Hacker News new | past | comments | ask | show | jobs | submit login
Hopfield Networks Is All You Need (ml-jku.github.io)
184 points by meiji163 on May 1, 2021 | hide | past | favorite | 40 comments



Brief abstract for the lay person (like me):

1. Hopfield Networks are also known as "associative memory networks", a neural network model developed decades ago by a guy named Hopfield.

2. It's useful to plug these in somehow as layers in Deep Neural Networks today (particularly, in PyTorch).

I hate non-informative titles!


The title is a reference to the famous machine learning paper "Attention Is All You Need" which introduced the concept of transformers. Transformers have revolutionized how we process sequential data (i.e. natural language processing).

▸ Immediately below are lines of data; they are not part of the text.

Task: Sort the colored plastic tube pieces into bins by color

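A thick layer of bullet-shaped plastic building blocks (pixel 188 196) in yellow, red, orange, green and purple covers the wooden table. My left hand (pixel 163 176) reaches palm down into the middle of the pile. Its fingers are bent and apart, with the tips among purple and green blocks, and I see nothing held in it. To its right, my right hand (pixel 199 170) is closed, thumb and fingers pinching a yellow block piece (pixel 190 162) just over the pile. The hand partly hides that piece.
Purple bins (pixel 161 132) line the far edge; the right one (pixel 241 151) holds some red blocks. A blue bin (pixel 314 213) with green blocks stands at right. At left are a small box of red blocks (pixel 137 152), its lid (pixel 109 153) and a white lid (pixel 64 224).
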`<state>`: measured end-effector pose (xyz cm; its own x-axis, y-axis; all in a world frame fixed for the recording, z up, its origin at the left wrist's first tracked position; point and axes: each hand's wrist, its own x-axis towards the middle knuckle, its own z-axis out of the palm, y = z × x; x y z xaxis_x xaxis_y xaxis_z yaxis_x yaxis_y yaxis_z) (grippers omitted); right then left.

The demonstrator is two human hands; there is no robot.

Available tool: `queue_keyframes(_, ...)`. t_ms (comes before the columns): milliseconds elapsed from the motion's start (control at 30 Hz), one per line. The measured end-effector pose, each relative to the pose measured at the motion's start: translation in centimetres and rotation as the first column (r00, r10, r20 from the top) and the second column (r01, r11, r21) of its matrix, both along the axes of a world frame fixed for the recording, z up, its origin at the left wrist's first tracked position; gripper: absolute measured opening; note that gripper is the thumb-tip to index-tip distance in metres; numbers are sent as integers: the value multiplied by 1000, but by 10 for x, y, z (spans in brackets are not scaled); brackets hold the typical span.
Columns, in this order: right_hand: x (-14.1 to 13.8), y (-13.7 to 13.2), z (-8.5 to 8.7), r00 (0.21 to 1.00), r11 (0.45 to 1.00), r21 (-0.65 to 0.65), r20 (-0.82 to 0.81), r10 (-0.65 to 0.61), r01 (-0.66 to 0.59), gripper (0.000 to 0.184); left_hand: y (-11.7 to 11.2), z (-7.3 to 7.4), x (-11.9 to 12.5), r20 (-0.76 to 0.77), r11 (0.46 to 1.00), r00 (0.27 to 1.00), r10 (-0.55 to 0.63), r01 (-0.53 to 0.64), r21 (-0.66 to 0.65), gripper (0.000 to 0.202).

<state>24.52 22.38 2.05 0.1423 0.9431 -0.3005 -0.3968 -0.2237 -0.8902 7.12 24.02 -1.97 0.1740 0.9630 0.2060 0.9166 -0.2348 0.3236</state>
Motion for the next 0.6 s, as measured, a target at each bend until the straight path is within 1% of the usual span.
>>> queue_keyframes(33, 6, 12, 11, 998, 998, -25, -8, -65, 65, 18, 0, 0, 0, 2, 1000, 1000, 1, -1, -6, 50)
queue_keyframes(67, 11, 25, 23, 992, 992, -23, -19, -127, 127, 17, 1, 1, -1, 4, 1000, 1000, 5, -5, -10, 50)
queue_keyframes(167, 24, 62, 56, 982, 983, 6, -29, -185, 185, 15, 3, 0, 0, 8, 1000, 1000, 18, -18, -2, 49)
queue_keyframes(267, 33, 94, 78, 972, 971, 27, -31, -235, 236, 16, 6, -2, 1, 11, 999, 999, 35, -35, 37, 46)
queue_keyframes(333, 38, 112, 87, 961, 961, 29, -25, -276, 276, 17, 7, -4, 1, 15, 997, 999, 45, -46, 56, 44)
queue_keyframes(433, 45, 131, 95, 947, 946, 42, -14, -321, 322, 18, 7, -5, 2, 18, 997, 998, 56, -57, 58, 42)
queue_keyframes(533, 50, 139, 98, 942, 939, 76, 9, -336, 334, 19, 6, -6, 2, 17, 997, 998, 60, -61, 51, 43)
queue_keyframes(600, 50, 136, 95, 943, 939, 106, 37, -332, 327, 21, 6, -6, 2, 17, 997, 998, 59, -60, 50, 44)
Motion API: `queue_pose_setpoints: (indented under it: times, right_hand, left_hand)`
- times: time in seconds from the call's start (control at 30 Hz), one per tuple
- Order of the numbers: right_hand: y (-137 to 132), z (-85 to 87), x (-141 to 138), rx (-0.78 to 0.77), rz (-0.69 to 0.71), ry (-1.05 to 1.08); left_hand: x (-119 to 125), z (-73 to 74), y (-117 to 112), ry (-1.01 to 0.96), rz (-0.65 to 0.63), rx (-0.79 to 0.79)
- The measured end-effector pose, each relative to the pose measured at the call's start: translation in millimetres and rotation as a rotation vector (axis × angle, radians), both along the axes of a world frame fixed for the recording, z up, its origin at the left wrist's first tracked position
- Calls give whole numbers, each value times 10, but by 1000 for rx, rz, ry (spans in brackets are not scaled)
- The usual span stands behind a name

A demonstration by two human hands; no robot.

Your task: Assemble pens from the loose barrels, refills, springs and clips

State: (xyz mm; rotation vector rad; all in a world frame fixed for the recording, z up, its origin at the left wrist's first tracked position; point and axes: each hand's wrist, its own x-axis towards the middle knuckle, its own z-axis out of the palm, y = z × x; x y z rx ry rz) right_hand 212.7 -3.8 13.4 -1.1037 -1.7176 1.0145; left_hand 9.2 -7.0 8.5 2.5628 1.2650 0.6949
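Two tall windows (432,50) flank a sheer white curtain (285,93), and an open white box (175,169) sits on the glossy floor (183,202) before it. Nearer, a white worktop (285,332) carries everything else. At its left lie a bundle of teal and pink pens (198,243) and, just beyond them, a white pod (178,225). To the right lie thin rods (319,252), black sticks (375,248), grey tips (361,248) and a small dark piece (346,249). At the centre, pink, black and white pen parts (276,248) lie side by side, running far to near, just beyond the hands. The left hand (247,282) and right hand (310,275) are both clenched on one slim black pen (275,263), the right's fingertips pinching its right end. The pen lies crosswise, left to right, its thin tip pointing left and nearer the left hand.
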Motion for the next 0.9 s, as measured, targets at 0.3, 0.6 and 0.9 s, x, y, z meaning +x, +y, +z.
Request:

And recently, a paper titled Attention Is Not All You Need has made the rounds arguing that some of the claims made in the AIAYN paper may have been overstated. https://arxiv.org/abs/2103.03404


If you read the title, it only refers to the multi-head-attention part of BERT, excluding the feed forward and skip connections, hence calling it "Pure Attention".

> Attention is Not All You Need: Pure Attention Loses Rank Doubly Exponentially with Depth

This does not prove the original title was wrong, and this paper is not a counter, but an analysis of a submodule which helps better understanding transformers.


> famous machine learning paper "Attention Is All You Need"

1. It's a paper from 2017. Unless you follow academic ML research, you will not have heard of it.

2. That paper's title is also inscrutable unless you've gone and read at least the abstract.


Which itself is a reference to the 1967 Beatles song All You Need is Love (which also includes the line "Love is all you need").


Also... While cute, I found the examples of storing and retrieving images of The Simpsons characters not very informative about what goes on in that weight matrix that stores patterns.

Edit: the linked pytorch implementation looks interesting, these layer types promise pretty incredible things https://github.com/ml-jku/hopfield-layers


Not to mention grammatically incorrect ones :/


I think it's correct, in the same way that you can say "Rolling Stones is a great band". It's about the tech called "Hopfield Networks", not about any particular number of networks that are all you need.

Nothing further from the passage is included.